(Data excerpts)
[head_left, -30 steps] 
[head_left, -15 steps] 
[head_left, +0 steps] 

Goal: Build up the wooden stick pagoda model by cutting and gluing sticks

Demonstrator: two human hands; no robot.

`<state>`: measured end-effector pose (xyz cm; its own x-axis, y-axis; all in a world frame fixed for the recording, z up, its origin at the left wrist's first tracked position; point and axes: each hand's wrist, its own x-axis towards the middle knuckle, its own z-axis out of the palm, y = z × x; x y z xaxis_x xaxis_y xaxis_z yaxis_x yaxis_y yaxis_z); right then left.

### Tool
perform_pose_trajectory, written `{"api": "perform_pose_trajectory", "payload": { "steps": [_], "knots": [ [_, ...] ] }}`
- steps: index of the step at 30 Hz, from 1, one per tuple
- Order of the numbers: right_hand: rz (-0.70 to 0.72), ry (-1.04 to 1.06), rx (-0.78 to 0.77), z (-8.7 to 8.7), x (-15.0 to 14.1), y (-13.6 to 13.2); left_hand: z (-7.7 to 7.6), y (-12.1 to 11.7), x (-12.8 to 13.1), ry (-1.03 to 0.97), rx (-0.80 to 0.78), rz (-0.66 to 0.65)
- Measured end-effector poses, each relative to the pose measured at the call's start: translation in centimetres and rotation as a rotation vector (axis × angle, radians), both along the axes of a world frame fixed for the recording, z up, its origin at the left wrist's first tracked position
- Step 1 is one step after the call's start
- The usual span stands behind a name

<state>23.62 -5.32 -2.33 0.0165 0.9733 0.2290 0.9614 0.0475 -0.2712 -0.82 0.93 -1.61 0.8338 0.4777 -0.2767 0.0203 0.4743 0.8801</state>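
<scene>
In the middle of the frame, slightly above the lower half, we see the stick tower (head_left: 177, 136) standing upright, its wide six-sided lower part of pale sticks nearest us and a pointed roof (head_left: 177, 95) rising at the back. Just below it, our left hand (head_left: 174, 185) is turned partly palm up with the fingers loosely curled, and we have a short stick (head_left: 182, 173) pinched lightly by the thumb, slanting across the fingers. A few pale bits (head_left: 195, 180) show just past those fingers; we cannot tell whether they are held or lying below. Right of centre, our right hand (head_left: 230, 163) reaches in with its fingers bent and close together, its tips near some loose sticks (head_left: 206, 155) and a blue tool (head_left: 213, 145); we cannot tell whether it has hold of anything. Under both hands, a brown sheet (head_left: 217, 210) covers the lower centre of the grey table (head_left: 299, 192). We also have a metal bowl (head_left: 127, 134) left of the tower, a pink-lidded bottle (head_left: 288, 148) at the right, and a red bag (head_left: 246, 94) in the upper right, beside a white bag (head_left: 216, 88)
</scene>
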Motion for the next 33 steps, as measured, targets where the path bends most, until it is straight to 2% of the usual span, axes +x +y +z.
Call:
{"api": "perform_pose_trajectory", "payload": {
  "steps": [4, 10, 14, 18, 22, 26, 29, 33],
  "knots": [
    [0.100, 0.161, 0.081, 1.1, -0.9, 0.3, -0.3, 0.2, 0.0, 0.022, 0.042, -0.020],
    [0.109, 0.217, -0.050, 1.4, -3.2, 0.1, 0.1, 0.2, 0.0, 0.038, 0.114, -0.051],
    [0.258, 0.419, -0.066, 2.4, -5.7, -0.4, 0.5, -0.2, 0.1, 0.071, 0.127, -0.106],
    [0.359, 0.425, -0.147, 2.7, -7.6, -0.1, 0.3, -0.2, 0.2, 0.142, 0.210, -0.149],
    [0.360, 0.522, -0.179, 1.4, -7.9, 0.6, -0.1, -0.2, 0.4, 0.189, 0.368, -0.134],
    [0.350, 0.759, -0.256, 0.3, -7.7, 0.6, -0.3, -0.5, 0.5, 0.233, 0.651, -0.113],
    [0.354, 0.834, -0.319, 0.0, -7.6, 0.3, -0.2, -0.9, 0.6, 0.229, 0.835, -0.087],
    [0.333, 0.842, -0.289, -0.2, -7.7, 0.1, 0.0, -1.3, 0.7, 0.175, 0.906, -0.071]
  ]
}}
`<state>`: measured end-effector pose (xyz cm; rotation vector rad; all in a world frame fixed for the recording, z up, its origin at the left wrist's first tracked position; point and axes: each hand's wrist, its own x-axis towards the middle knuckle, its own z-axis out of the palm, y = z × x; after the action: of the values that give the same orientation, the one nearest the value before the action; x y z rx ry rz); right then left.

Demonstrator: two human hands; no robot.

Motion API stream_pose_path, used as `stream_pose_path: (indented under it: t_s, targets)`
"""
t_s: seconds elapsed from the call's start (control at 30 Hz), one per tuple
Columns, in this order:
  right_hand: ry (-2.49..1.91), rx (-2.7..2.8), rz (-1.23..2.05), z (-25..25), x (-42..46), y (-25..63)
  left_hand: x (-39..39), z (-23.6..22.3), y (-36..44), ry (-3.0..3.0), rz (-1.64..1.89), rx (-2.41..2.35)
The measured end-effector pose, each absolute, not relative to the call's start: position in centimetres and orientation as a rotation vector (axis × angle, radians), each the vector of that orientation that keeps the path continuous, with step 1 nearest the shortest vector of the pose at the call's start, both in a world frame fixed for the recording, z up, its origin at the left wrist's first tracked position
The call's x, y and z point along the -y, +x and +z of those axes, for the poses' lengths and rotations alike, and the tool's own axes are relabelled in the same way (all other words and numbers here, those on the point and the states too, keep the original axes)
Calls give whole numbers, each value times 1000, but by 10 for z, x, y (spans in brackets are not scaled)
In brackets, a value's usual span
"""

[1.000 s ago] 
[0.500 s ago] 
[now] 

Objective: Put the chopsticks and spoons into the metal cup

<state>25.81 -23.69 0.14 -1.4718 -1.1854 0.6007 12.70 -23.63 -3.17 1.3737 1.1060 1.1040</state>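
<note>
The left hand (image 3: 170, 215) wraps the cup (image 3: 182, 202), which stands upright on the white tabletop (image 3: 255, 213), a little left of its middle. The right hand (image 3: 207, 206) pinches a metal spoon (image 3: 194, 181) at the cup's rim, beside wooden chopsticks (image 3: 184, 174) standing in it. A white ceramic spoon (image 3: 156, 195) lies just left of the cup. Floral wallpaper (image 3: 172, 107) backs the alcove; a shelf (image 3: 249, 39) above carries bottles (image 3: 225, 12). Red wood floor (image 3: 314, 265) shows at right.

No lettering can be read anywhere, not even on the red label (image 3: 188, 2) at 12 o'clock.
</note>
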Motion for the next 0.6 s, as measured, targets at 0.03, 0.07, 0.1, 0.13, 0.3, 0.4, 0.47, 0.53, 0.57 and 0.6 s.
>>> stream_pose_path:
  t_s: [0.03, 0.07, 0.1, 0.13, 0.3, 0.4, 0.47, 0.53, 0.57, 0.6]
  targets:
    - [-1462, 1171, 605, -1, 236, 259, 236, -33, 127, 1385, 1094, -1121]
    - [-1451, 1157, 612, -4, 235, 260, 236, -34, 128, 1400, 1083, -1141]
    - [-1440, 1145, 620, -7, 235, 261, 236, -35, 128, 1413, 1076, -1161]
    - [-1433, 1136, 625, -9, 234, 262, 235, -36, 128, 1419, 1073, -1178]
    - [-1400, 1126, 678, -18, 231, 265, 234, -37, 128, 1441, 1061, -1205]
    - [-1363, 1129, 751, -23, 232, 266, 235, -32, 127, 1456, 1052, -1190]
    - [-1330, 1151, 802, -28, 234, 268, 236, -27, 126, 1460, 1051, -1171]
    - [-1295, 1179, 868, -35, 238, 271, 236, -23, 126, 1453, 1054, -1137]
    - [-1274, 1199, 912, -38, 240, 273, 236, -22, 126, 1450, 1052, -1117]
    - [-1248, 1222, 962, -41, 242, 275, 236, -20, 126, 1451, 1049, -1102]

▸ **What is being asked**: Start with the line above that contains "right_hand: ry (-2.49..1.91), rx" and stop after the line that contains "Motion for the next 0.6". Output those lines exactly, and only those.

▸ **Exercise solution**:
  right_hand: ry (-2.49..1.91), rx (-2.7..2.8), rz (-1.23..2.05), z (-25..25), x (-42..46), y (-25..63)
  left_hand: x (-39..39), z (-23.6..22.3), y (-36..44), ry (-3.0..3.0), rz (-1.64..1.89), rx (-2.41..2.35)
The measured end-effector pose, each absolute, not relative to the call's start: position in centimetres and orientation as a rotation vector (axis × angle, radians), each the vector of that orientation that keeps the path continuous, with step 1 nearest the shortest vector of the pose at the call's start, both in a world frame fixed for the recording, z up, its origin at the left wrist's first tracked position
The call's x, y and z point along the -y, +x and +z of those axes, for the poses' lengths and rotations alike, and the tool's own axes are relabelled in the same way (all other words and numbers here, those on the point and the states too, keep the original axes)
Calls give whole numbers, each value times 1000, but by 10 for z, x, y (spans in brackets are not scaled)
In brackets, a value's usual span
"""

[1.000 s ago] 
[0.500 s ago] 
[now] 

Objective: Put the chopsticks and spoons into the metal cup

<state>25.81 -23.69 0.14 -1.4718 -1.1854 0.6007 12.70 -23.63 -3.17 1.3737 1.1060 1.1040</state>
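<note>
The left hand (image 3: 170, 215) wraps the cup (image 3: 182, 202), which stands upright on the white tabletop (image 3: 255, 213), a little left of its middle. The right hand (image 3: 207, 206) pinches a metal spoon (image 3: 194, 181) at the cup's rim, beside wooden chopsticks (image 3: 184, 174) standing in it. A white ceramic spoon (image 3: 156, 195) lies just left of the cup. Floral wallpaper (image 3: 172, 107) backs the alcove; a shelf (image 3: 249, 39) above carries bottles (image 3: 225, 12). Red wood floor (image 3: 314, 265) shows at right.

No lettering can be read anywhere, not even on the red label (image 3: 188, 2) at 12 o'clock.
</note>
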Motion for the next 0.6 s, as measured, targets at 0.03, 0.07, 0.1, 0.13, 0.3, 0.4, 0.47, 0.53, 0.57 and 0.6 s.

The answer has been written out in full.